We have a weighted directed graph \(G\). The weights of all edges in \(G\) are non-negative.
Now we want to find the length of the shortest path from the source vertex \(sc\) to all other vertices, where the length of a path is the sum of its edge weights.
We define an array named \(dis\). During the execution of the algorithm, \(dis_u\) represents the length of the shortest path to vertex \(u\) such that the preceding vertex in the path has definitely been selected. (Selection will be explained further below). Initially, all entries of the \(dis\) array are equal to \(\infty\). We initially know that \(dis_{sc} = 0\). Now we select \(sc\) and update the \(dis\) values of \(sc\)'s neighbors.
Now, in each step of the algorithm, from the vertices we have not yet selected, we choose the vertex with the minimum \(dis\) value and call it \(v\).
Now we prove that the length of the shortest path from \(sc\) to \(v\) is precisely the current value of \(dis_v\). To do this, we use proof by contradiction and assume there exists a shorter path (a path of length \(P\)). Take the last selected vertex in this path and name it \(last\). (It must exist because vertex \(sc\) has been selected.) We name the next vertex after \(last\) as \(u\). (\(u\) must also exist, as \(v\) itself has not been selected yet).
According to the contradictory assumption, the path length to \(v\) was less than \(dis_v\).

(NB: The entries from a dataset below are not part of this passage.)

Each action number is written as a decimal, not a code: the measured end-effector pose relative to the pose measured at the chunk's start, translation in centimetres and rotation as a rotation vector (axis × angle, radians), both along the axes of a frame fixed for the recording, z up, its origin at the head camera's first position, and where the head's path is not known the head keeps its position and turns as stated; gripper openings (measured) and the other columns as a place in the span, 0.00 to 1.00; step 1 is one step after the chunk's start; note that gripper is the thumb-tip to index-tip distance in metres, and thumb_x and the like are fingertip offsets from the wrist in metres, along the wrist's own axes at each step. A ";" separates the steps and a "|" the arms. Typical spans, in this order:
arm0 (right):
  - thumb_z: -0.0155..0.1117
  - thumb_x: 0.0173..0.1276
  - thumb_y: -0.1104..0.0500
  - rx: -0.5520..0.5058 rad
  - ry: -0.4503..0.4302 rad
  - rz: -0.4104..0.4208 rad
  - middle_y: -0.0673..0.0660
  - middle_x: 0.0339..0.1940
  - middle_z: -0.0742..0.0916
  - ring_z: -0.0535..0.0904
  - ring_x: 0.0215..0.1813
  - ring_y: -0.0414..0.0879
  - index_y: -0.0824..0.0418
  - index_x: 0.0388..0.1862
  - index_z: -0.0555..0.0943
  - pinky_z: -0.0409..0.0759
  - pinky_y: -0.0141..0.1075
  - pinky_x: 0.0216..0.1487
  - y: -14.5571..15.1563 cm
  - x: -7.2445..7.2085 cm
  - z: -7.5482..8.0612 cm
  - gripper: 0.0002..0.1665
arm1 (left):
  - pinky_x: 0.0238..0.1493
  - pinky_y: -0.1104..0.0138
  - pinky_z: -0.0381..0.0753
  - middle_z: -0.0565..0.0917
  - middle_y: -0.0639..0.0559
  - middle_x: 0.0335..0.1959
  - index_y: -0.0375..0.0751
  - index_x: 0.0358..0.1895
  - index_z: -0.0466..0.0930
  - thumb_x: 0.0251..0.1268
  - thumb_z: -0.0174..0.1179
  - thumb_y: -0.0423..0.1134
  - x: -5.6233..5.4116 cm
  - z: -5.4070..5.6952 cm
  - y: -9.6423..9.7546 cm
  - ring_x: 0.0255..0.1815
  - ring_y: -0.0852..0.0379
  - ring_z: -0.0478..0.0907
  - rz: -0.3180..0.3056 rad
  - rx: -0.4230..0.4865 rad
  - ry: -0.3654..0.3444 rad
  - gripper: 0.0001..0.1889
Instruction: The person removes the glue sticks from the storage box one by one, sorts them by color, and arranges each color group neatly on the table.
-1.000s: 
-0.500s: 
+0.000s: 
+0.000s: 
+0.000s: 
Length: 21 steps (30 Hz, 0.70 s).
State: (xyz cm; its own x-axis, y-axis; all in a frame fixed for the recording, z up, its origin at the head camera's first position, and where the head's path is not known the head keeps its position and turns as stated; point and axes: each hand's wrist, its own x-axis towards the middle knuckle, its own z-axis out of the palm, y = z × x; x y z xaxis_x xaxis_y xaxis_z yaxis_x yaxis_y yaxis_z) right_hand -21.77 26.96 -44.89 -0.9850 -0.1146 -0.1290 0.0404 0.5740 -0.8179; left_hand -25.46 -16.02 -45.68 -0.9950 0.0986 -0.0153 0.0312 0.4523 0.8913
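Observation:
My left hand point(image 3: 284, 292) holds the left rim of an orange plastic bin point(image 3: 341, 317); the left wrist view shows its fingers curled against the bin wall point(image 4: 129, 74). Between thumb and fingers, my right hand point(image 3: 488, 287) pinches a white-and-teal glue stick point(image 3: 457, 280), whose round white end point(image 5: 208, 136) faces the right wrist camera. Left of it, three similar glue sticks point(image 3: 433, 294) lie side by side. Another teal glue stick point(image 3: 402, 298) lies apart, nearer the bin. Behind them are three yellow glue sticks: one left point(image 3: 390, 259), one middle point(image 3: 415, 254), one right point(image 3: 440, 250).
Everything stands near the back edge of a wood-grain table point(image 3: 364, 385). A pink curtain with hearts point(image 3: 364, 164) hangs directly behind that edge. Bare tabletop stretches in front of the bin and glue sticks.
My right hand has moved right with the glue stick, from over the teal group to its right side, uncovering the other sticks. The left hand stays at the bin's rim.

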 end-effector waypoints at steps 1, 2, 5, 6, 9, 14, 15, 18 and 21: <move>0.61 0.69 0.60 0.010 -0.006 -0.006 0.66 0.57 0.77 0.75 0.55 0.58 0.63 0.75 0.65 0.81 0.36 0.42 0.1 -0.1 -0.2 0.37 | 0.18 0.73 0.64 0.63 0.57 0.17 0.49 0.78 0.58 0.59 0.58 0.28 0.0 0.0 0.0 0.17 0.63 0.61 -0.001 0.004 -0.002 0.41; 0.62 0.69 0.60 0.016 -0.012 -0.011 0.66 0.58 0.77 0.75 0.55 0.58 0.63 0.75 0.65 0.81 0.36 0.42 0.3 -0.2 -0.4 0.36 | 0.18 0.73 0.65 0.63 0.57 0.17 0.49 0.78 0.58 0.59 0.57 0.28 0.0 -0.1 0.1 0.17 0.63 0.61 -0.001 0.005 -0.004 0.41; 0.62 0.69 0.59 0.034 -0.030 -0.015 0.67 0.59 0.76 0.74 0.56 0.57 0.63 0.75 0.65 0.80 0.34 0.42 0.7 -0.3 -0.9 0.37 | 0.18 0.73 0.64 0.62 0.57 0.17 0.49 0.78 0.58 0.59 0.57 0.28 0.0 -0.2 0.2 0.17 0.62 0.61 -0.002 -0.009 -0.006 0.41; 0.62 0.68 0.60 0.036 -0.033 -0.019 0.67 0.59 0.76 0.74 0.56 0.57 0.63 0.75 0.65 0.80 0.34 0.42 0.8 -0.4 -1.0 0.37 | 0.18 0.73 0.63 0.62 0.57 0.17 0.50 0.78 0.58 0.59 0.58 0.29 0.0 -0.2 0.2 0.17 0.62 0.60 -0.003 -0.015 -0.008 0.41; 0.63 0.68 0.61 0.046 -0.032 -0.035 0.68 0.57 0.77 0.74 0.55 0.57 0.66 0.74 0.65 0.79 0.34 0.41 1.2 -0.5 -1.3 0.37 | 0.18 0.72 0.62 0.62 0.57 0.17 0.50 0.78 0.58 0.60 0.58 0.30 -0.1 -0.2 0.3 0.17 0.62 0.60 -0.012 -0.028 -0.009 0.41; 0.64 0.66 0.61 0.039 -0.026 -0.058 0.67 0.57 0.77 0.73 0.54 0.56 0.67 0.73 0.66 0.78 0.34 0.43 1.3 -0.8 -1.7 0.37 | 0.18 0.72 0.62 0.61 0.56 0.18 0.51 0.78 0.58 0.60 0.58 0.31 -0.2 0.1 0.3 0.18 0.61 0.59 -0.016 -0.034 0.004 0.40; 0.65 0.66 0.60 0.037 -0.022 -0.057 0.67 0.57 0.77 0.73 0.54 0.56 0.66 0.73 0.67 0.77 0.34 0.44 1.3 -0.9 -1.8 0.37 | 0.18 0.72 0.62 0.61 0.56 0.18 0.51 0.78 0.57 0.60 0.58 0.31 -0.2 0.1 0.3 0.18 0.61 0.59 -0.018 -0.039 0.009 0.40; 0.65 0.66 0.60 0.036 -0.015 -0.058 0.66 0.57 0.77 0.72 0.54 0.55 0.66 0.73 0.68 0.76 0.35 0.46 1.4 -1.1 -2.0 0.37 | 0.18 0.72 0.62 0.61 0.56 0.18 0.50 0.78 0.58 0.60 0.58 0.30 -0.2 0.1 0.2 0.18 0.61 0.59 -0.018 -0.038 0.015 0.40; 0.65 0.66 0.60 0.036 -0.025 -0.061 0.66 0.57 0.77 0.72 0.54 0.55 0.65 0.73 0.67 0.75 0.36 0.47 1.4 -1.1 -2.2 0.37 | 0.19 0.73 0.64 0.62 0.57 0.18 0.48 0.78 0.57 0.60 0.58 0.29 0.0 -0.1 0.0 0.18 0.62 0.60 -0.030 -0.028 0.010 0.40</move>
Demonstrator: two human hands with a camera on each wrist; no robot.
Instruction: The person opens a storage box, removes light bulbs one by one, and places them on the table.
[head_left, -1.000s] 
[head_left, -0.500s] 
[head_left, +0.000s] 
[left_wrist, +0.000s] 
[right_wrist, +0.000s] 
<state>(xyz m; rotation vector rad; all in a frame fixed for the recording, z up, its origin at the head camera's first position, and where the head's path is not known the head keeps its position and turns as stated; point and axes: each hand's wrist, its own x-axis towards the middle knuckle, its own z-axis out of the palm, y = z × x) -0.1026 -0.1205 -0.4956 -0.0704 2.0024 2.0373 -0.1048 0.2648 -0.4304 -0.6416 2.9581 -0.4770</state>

Since edges are non-negative, the path length to \(u\) is also less than \(dis_v\). As the vertex preceding \(u\) in the path had been selected, and the final distance of selected vertices is their \(dis\) value, then \(dis_u\) would have been set to the shortest path length to \(u\) when \(last\) was selected. And since \(dis_u < P\) and \(P < dis_v\), it implies that \(dis_u < dis_v\), which contradicts the minimality of \(dis_v\) among the current values. Therefore, our contradictory assumption is false, and the claim is proven.
Now that it is proven that \(dis_v\) is exactly the length of the shortest path to \(v\), we select it. Then, for all its neighbors, such as \(adj\), where there is an edge from \(v\) to \(adj\) with weight \(w\), we perform \(dis_{adj} = min(dis_{adj}, dis_v + w)\). We continue this process until all vertices have been selected.
There are two general ways to implement this algorithm.
In each step, we iterate over all unselected vertices to find the minimum. In each step of the process, we perform \(\mathcal{O}(n)\) operations. Since the algorithm has \(n\) steps, the complexity of our program becomes \(\mathcal{O}(n^2)\).
In each step, instead of iterating over all vertices, we use data structures that can find the minimum faster, such as \(set\) and \(priority-queue\) in \(C++\). (Assume we use a \(set\) here).
In each step, the minimum \(dis\) value can be found in \(\mathcal{O}(1)\). Each time we change the value of an entry in \(dis\), we must update its value in the \(set\), which takes \(\mathcal{O}(lg(n))\).
Since, in each step, the \(dis\) values corresponding to the neighbors of the selected vertex might change, we update \(dis\) values a total number of times proportional to the sum of the outgoing degrees of all vertices (which is \(m\) for a directed graph). We know that the sum of the outgoing degrees is \(\mathcal{O}(m)\). So, in total, we incur a time cost of \(\mathcal{O}(m \log(n))\) for the updates. Therefore, the complexity of the program becomes \(\mathcal{O}(n + m \log(n))\).